President Trump, it’s well known, is into gold. Every day brings new evidence that he’s thoroughly enjoying the “golden age” he pronounced in his inaugural address — as few other Americans are — with stock trades, crypto profiteering and much more, even a new taxpayer-financed slush fund to reward his allies.

As for me, I’ve gone into silver. That is, I constantly look for the silver linings in Trump’s heinous acts.

One silver lining, of course, is his cratering job-approval numbers in the polls, especially among the young and Latino voters who made his reelection possible. But here’s another: By his humiliating failure to bring Iran to heel, nearly three months after starting a war that he said would last weeks at most, Trump has brought new, more positive attention to what he again this week derided as “Barack Hussein Obama’s Iran nuclear deal.” (The emphasis on “Hussein” is Trump’s, always.)
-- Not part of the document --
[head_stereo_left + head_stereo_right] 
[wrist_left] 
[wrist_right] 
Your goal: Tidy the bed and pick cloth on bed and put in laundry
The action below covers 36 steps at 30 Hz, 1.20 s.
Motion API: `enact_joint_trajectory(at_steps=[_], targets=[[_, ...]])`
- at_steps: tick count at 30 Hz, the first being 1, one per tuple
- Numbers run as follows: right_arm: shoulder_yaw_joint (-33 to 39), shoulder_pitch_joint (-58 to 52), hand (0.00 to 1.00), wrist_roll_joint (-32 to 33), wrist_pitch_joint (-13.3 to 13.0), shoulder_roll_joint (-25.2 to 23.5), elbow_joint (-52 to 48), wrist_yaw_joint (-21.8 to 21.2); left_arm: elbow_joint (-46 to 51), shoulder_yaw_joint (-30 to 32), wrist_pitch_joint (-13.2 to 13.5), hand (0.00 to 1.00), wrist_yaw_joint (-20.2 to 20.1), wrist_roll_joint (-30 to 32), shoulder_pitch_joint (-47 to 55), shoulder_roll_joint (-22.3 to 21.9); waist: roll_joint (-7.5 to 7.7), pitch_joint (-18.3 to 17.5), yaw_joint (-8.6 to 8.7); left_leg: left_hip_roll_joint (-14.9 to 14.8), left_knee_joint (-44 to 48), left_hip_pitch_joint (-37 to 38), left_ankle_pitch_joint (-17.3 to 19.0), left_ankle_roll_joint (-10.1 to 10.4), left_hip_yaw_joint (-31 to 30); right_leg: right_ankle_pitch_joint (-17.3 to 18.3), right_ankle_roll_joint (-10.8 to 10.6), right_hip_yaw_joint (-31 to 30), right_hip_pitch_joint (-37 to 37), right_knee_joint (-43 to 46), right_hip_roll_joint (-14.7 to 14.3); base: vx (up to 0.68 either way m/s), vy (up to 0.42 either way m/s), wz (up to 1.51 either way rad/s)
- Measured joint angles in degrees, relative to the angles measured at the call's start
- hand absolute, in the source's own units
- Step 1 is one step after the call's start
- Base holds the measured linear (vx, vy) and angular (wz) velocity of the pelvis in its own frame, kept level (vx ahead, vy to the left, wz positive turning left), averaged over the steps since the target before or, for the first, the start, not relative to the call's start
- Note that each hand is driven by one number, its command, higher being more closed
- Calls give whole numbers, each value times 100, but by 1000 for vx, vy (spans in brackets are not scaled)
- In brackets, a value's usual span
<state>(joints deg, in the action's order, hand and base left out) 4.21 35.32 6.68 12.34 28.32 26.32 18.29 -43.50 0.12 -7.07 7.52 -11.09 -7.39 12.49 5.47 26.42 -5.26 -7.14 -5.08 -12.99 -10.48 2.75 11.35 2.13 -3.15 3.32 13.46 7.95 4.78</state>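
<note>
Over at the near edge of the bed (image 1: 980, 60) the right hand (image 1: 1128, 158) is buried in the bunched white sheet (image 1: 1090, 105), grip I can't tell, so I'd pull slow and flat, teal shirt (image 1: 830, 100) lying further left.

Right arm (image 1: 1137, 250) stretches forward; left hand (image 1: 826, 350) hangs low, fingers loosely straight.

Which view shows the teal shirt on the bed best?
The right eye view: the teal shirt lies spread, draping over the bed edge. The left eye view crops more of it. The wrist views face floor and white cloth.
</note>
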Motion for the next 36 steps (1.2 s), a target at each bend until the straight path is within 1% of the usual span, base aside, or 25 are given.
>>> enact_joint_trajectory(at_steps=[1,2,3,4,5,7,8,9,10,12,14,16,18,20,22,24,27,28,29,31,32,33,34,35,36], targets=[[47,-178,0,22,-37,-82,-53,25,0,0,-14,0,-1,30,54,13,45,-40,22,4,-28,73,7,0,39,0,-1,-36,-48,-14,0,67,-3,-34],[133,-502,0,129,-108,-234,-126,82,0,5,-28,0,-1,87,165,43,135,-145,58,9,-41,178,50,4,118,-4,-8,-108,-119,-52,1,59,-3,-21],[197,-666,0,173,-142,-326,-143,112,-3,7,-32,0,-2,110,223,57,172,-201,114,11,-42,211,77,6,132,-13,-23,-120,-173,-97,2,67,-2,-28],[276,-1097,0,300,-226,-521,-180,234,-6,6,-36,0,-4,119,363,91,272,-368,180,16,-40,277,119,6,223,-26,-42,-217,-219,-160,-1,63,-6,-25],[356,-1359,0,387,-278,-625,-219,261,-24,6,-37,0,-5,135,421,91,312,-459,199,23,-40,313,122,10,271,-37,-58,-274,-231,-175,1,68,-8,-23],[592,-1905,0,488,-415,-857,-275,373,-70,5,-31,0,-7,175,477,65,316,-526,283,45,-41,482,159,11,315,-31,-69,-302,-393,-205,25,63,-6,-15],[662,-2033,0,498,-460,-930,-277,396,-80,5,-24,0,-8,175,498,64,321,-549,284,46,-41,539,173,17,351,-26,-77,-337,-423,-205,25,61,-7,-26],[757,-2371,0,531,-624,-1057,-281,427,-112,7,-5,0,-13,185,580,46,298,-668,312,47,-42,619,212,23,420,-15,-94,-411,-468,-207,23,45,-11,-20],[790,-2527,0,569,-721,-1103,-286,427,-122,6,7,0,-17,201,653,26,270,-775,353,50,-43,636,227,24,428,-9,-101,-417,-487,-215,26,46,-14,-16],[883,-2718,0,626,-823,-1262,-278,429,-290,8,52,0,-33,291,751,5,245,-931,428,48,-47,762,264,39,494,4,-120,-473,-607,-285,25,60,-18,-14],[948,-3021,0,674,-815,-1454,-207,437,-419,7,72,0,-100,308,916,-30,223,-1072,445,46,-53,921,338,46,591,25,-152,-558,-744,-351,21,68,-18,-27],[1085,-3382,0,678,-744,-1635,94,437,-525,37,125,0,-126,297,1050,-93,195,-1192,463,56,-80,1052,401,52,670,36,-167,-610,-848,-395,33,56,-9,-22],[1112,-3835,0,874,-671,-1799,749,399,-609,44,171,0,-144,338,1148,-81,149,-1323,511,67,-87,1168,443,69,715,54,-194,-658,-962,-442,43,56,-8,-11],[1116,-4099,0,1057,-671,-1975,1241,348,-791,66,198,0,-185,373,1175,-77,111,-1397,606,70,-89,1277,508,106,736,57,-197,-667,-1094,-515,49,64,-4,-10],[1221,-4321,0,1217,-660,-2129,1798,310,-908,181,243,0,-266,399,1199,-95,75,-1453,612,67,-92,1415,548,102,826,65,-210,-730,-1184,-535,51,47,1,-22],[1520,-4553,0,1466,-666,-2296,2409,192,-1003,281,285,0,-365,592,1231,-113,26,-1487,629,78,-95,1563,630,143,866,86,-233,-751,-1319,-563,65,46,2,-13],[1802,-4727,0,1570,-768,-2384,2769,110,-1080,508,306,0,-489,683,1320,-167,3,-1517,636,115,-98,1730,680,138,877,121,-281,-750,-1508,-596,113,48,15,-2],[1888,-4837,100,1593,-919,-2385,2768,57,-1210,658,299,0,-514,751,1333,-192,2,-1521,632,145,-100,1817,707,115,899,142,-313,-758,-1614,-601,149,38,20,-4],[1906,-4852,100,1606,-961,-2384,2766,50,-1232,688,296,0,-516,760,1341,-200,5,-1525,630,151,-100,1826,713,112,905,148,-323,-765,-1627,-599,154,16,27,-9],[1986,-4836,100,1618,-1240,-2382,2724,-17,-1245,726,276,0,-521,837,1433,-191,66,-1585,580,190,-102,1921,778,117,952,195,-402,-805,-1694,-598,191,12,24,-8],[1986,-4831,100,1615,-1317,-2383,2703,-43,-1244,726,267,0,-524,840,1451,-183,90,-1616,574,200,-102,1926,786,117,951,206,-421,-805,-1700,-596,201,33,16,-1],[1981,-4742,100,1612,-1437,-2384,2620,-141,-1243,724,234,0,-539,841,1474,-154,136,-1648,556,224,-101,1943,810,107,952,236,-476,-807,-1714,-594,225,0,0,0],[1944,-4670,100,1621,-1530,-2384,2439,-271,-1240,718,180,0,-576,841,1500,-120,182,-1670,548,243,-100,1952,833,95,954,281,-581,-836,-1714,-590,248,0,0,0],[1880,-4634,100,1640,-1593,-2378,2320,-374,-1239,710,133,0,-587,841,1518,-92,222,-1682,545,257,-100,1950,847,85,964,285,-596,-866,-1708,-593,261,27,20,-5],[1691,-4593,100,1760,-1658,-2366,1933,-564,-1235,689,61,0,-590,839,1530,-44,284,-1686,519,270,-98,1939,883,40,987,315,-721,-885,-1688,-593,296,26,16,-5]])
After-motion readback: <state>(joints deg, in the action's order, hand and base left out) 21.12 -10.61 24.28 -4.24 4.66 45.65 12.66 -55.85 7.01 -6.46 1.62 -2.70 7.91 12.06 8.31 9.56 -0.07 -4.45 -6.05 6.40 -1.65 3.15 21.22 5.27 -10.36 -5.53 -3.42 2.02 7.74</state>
The president, along with his Republican cheerleaders, counts his first-term abrogation of the 2015 Iran nuclear agreement, the Joint Comprehensive Plan of Action, as a signature achievement. This week, yet again, he falsely claimed that had he not done so, Iran would have a nuclear weapon. In fact, his action in 2018 taking the United States out of the multinational deal subsequently led to Iran’s rebuilding of its nuclear program, the emboldening of the Iranian hard-liners now in power and the Middle East morass in which the United States is now mired.

That quagmire has left Trump seeming desperate for a deal — almost certainly a worse deal than the one Obama struck. Call it JCPOA Lite.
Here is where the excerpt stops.